- Traditional Chinese: 廣東快車
- Simplified Chinese: 广东快车

Standard Mandarin
- Hanyu Pinyin: Guǎngdōng Kuàichē

Yue: Cantonese
- Jyutping: gwong2 dung1 faai3 ce1

= Canton Express =

Canton Express (廣東快車) was an exhibition curated by Hou Hanru in 2003. The exhibition was part of Z.O.U. — Zone of Urgency at the 50th Venice Biennale and was exhibited in the Arsenale in Venice. The exhibition contained works from four artist groups and was the first time artists from the Pearl River Delta region of China participated in a major international event. It was a reflection on the rapid industrialization and urbanization of the region throughout the 1980s and 1990s.
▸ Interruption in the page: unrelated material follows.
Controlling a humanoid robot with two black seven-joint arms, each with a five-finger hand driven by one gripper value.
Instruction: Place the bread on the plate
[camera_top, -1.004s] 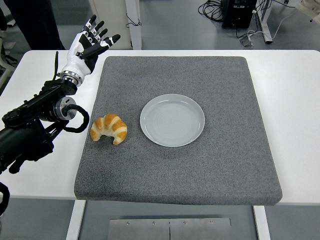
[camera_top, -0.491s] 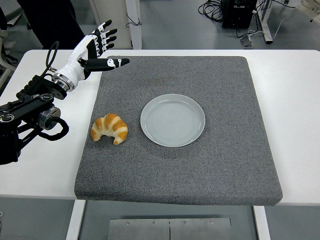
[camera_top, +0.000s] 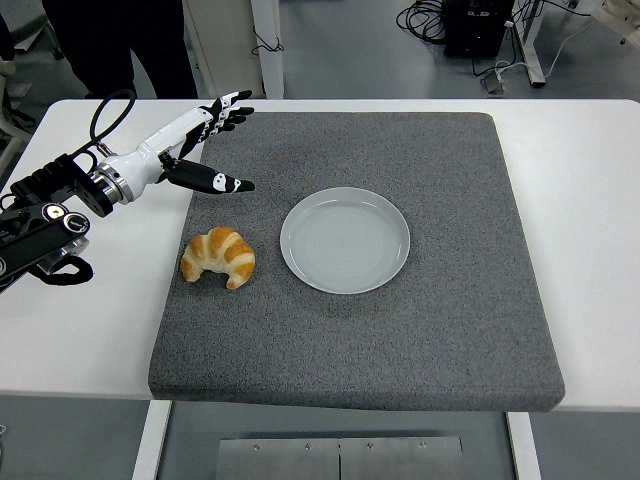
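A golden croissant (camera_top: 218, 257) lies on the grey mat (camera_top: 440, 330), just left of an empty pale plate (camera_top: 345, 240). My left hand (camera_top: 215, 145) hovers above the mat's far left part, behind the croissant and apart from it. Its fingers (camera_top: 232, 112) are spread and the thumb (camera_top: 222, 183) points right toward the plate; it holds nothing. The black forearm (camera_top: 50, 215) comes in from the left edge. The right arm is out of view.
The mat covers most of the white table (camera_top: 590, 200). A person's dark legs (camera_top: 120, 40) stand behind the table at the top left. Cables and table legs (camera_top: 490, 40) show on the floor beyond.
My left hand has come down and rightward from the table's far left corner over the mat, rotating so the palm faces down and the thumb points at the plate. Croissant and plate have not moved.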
According to participating artist Zheng Guogu, who was also responsible for the logistics, works had to be smuggled out of China as trade shipments and the artists had to travel via Hong Kong, Thailand and France to get to Venice. This was due to the SARS outbreak which meant strict quarantine laws and travel restrictions were in place in Hong Kong and Mainland China at the time.

==Participating artist groups==

- The Big Tail Elephant Group - Chen Shaoxiong (陳劭雄), Liang Juhui (-梁鉅輝), Lin Yilin (林一林), Xu Tan (徐坦) and Jin Jiangbo (金江波)

- Borges Libreria (博爾赫斯書店) – Chen Tong (陳侗) and Yu LI, Feng Qianyu (馮倩鈺)

- U – Theque – Duan Jianyu (段建宇), Liu Heng (劉珩), Jiang Zhi (蔣志), Yang Jiechang (楊詰蒼), Yang Yong (楊勇)

- Yangjiang Youth – Feng Qianyu (馮倩鈺), Sha Yeya (沙業亞), Zheng Guogu (鄭國谷)

==Canton Express at the M+, West Kowloon Cultural District==

After the initial exhibition all works were purchased by Chinese collector Guan Yi who covered the cost of shipping the works back to China. In 2014 Yi donated the collection to M+, Hong Kong's museum of visual culture. Between 23.06.2017 and 10.09.2017 elements of the original Canton Express exhibition were re-staged at the M+ Pavilion, a temporary building at the West Kowloon Cultural District area in Hong Kong. The curator was Pi Li with conservation work undertaken by M+’s internal conservation team.